> **Activity**
Of all the lines below, output only those starting at the one with "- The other" and ending at the one with "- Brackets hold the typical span", both ends included, exactly as written.
★ ★ ★ ★ ★ ★ ★
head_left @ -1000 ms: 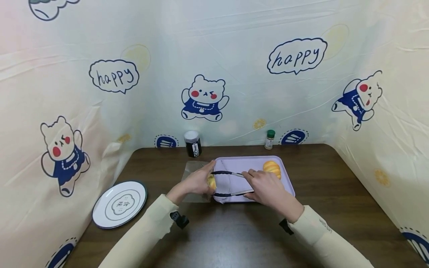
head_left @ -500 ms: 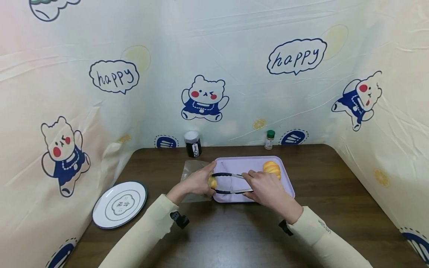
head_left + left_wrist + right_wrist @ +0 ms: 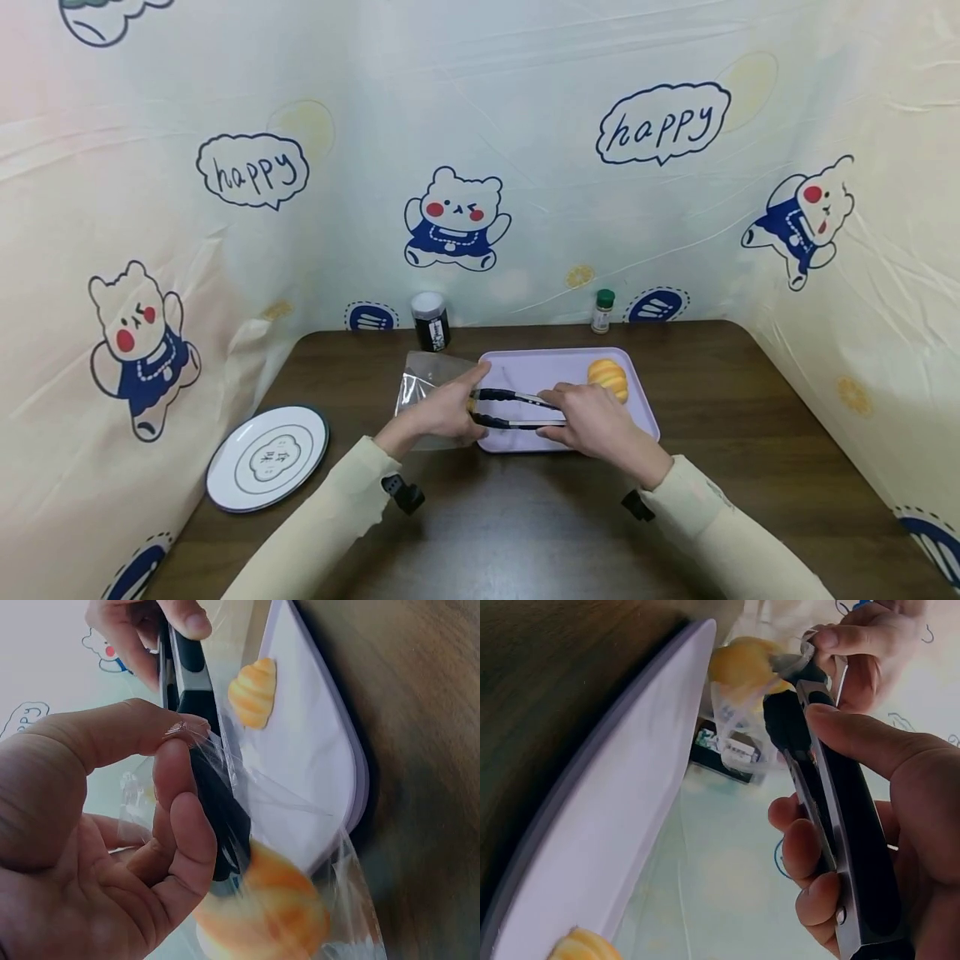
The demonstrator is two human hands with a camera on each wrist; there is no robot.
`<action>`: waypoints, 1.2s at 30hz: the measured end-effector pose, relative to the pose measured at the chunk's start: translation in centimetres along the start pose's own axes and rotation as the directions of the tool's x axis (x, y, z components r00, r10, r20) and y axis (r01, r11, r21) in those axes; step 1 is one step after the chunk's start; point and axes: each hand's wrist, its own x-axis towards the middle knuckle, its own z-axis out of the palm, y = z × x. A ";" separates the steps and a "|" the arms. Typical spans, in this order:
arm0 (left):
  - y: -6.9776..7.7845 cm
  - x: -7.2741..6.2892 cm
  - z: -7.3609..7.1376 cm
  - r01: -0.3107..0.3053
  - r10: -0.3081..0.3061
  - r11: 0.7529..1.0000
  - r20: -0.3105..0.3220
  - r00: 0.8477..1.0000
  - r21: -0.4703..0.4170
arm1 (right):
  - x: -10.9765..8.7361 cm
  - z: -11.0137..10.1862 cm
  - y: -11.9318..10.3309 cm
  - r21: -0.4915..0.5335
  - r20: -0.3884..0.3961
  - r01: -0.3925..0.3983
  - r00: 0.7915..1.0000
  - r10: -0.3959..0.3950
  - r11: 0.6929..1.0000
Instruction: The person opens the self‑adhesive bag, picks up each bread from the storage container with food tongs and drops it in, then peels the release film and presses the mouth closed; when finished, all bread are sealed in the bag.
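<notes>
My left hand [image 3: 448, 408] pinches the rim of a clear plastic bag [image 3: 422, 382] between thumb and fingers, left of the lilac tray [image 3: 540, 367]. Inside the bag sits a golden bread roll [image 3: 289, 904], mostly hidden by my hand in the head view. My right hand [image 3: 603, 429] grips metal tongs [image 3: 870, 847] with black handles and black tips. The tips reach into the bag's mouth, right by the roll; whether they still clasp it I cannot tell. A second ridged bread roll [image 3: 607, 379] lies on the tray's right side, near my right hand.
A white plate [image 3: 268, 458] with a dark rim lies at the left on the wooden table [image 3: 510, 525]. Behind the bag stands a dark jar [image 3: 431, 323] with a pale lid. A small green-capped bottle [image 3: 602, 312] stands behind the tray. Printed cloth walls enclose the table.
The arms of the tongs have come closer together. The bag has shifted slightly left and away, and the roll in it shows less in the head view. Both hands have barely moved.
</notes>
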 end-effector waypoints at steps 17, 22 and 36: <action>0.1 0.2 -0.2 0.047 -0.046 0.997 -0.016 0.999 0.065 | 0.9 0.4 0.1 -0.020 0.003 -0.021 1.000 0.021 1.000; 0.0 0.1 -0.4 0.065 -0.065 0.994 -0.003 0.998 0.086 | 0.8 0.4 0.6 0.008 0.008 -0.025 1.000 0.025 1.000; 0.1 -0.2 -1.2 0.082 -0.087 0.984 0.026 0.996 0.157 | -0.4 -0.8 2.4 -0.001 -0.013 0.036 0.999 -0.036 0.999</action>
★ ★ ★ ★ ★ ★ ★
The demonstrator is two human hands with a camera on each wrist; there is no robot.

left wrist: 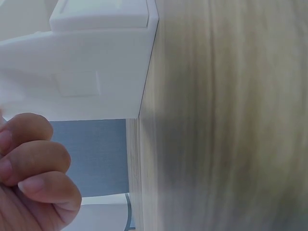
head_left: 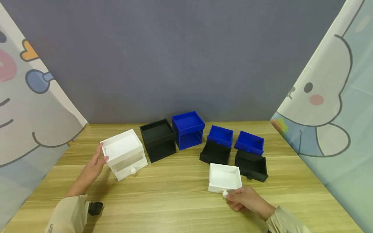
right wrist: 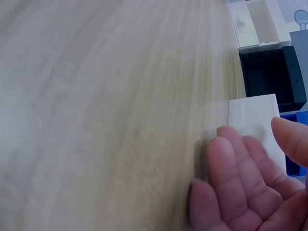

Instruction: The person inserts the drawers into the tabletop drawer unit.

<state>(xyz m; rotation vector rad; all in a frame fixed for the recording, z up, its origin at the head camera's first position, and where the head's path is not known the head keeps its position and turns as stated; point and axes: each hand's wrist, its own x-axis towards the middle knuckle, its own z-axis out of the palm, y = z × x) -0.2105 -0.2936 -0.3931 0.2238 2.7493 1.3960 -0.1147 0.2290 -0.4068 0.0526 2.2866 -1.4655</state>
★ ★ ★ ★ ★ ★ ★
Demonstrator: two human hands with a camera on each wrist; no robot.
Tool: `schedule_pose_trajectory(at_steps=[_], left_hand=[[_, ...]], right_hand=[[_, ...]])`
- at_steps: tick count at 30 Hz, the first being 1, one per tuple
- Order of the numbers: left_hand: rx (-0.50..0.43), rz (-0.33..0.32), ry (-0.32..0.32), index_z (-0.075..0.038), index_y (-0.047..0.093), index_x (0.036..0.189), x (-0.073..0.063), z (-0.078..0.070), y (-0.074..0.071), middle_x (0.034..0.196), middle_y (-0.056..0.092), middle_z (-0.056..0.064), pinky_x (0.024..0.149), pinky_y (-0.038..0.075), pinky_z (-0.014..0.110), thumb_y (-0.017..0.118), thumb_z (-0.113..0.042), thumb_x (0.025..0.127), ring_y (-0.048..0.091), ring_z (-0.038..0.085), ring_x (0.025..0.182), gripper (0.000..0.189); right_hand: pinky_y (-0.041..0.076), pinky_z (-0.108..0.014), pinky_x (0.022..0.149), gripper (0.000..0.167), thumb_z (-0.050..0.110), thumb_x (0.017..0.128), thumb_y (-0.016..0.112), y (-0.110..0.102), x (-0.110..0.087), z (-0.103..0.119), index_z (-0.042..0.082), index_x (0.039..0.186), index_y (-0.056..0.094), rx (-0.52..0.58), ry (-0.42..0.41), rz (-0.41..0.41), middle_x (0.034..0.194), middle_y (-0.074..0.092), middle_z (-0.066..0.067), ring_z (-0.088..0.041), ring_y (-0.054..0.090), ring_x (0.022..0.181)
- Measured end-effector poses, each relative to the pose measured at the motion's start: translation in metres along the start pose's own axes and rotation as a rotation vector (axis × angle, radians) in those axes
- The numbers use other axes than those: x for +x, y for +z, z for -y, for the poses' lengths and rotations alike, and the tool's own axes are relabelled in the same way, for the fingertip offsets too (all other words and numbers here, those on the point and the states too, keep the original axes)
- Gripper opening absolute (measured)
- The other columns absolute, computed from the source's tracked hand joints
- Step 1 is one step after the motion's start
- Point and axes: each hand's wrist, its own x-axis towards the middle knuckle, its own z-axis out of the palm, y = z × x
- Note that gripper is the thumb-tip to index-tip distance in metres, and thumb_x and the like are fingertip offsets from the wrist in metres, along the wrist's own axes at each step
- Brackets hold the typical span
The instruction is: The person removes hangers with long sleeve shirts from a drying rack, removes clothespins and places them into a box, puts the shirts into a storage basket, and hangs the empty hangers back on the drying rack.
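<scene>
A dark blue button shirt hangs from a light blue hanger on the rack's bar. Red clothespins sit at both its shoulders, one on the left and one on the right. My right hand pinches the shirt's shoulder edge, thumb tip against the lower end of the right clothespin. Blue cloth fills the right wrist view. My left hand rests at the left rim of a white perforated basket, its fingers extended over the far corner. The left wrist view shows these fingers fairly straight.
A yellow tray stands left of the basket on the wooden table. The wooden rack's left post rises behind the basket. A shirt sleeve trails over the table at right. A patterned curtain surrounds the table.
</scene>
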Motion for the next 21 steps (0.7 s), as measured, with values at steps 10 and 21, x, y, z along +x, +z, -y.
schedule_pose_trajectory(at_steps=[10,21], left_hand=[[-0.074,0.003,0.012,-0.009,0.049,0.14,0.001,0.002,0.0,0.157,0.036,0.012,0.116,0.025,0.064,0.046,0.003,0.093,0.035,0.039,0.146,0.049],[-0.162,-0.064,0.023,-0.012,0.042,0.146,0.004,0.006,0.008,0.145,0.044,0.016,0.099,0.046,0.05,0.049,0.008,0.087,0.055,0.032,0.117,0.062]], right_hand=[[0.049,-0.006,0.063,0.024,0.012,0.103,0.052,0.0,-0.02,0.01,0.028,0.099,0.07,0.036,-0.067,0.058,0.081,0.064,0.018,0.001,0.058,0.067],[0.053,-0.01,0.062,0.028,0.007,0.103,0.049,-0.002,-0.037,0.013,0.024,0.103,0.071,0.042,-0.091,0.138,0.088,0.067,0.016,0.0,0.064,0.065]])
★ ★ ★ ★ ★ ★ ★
> **Worked solution**
- The other columns absolute, computed from the source's tracked hand joints
- Step 1 is one step after the motion's start
- Point and axes: each hand's wrist, its own x-axis towards the middle knuckle, its own z-axis out of the palm, y = z × x
- Note that gripper is the thumb-tip to index-tip distance in metres, and thumb_x and the like are fingertip offsets from the wrist in metres, along the wrist's own axes at each step
- Brackets hold the typical span

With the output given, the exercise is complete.